確かにヴィーラに対して自分の正体がバレる事をしでかしているのは分かっている。

きっとヴィーラには神託は迦暢がもたらしたものだと分かっただろう。

だが、何故かそこは後悔していない。

今もこうして迦暢を心配し、親身にアドバイスをくれる。

彼にならば裏切られても良いとすら思えるのだ。

だが、同じ様に思える人間が現れた時、又は自分が力を使わねばならなくなった時、この力を使わないと約束出来る自信はない。


「約束は、出来ません。もしも必要に迫られたら使ってしまうと思うから」

「カノン・・・」

「誰にでもって訳じゃないですよ?ここぞと言う時だけです」

「ではこれは約束してくれ。もしも王都に来る時があれば私を訪ねて欲しい」

「王都に行く機会があればでいいなら・・・」


だが世界を救うという使命を持った迦暢はきっと王都に行くことになるだろうと自分でも感じている。

ヴィーラは頷き、その腕に結んでいたミサンガを解いた。

迦暢の手を引き、その手首にそのミサンガを結ぶ。


「王都に着いたら、この腕輪を門番に見せてくれ」

「それで連絡が取れるんですか?」

「門番に連絡をくれるように伝えておく。また元気な顔を見せてくれ」

「分かりました。行く時があればそうしますね。まじないが上手くいったかも知りたいですし」


紫を基調にした太めのミサンガには小さなビーズが付いているが、特に高そうなものではない。これくらいならば預かっても問題ないだろうと迦暢はヴィーラと約束をする。

どうせ王都に行くのなら誰か知っている人が居た方が安心だろうし、願ってもない申し出だ。
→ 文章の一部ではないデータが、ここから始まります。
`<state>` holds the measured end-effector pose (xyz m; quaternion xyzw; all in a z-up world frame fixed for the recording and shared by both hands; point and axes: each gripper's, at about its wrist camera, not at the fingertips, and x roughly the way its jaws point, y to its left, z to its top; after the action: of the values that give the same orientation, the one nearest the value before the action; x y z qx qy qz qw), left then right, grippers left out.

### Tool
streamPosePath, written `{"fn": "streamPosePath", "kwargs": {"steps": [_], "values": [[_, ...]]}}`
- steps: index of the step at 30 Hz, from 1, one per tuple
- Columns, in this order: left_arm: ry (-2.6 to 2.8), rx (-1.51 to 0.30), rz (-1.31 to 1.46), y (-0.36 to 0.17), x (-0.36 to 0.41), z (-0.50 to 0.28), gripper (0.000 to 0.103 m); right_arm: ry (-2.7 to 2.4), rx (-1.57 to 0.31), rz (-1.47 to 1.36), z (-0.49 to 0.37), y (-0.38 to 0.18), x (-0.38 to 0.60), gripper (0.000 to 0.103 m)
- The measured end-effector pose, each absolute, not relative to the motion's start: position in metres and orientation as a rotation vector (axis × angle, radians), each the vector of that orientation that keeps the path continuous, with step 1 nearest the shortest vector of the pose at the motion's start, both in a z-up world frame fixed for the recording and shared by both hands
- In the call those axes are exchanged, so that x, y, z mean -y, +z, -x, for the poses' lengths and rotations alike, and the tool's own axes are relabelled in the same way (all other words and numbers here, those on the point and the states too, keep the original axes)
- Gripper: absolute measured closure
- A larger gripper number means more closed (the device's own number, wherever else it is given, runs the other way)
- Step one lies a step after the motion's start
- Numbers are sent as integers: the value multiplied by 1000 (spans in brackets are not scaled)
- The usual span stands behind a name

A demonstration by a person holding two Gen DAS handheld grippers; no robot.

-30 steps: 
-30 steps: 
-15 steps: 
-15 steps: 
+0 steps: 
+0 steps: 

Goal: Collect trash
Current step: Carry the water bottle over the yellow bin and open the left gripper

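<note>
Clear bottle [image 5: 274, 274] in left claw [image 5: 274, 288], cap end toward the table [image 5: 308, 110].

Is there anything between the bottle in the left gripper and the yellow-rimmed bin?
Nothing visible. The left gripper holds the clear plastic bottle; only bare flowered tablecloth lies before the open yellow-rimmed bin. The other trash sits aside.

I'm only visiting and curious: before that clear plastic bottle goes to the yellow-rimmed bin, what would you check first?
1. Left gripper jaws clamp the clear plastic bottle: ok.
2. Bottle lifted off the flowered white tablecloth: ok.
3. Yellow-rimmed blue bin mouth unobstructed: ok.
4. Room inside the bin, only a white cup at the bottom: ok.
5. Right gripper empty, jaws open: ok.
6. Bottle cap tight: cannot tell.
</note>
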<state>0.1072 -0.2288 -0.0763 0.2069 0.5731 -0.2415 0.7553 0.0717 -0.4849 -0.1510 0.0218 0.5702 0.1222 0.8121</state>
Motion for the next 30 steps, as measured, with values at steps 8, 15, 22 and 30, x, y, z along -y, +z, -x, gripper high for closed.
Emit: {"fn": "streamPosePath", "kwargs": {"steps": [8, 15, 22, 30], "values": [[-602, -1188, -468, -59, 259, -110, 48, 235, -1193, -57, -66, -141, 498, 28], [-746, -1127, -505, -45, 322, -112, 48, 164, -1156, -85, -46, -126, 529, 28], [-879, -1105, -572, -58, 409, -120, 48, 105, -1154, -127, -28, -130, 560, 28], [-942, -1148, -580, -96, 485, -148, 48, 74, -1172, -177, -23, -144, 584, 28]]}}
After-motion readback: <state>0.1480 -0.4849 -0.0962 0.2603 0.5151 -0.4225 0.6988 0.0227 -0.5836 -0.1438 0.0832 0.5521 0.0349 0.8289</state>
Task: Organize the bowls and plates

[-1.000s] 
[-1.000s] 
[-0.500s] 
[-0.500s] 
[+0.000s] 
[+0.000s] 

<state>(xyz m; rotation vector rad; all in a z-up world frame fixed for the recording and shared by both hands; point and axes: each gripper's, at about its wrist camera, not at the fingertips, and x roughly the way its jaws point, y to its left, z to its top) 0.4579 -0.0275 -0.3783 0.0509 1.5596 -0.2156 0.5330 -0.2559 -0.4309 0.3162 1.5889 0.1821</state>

昼を知らせる鐘が鳴って、ヴィーラは迦暢を神殿の前まで送ってくれた。


「ではカノン、また会おう。楽しみにしている」

「はい。気を付けてお帰り下さい」


迦暢がそう言って笑うと、ヴィーラは迦暢の頭を撫でる。

そして迦暢の前髪を上げると額にキスをした。


「ひゃっ」

「カノン、絶対だぞ。絶対に私を訪ねてくれ」

「分かりましたってば!約束します」


おでこにキスなんて初めてで、動揺する迦暢に、彼は約束を迫った時の様に真剣な瞳でそう念を押した。

迦暢が何度も頷くと、頭をぽんぽんと叩いて笑い迦暢に神殿に戻るように促す。

迦暢が神殿の入り口で最後に振り向くと、ヴィーラの姿はもう見えなくなっていたのだった。